- Task requirements
Reproduce word for word the lines between those holding "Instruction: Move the" and "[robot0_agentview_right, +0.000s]", inclusive, and nothing else from the data below.

-=-=-

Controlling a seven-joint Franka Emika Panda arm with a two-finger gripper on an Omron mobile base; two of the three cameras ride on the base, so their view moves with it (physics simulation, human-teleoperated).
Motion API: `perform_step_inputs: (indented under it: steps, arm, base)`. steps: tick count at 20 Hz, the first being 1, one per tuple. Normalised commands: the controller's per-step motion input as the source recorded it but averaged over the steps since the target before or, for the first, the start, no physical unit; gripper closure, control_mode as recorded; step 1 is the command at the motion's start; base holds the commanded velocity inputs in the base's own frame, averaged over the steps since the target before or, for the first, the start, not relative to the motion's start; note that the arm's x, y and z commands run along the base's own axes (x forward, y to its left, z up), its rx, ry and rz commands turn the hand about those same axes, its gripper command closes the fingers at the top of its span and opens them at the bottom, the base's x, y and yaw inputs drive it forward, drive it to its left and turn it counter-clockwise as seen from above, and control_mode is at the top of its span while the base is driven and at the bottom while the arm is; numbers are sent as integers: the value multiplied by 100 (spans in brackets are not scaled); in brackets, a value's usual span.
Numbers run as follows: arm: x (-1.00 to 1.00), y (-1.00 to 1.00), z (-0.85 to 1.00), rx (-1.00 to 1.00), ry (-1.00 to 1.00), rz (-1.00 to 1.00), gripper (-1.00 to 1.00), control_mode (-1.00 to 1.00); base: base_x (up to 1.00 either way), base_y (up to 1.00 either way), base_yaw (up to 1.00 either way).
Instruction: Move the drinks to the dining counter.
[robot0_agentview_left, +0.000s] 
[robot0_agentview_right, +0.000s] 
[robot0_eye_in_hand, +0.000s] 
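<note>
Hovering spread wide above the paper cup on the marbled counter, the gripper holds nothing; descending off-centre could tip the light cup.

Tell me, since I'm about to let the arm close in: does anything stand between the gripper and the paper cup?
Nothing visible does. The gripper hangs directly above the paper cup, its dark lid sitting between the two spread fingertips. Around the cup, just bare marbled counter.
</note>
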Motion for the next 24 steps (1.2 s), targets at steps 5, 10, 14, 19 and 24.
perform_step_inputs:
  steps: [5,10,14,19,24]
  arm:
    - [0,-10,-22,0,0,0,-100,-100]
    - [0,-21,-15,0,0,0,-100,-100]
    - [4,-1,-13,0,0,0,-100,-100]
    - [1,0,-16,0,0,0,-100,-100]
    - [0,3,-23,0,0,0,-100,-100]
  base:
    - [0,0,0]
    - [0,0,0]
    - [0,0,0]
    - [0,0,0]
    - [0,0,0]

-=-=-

- Response
Instruction: Move the drinks to the dining counter.
[robot0_agentview_left, +0.000s] 
[robot0_agentview_right, +0.000s] 

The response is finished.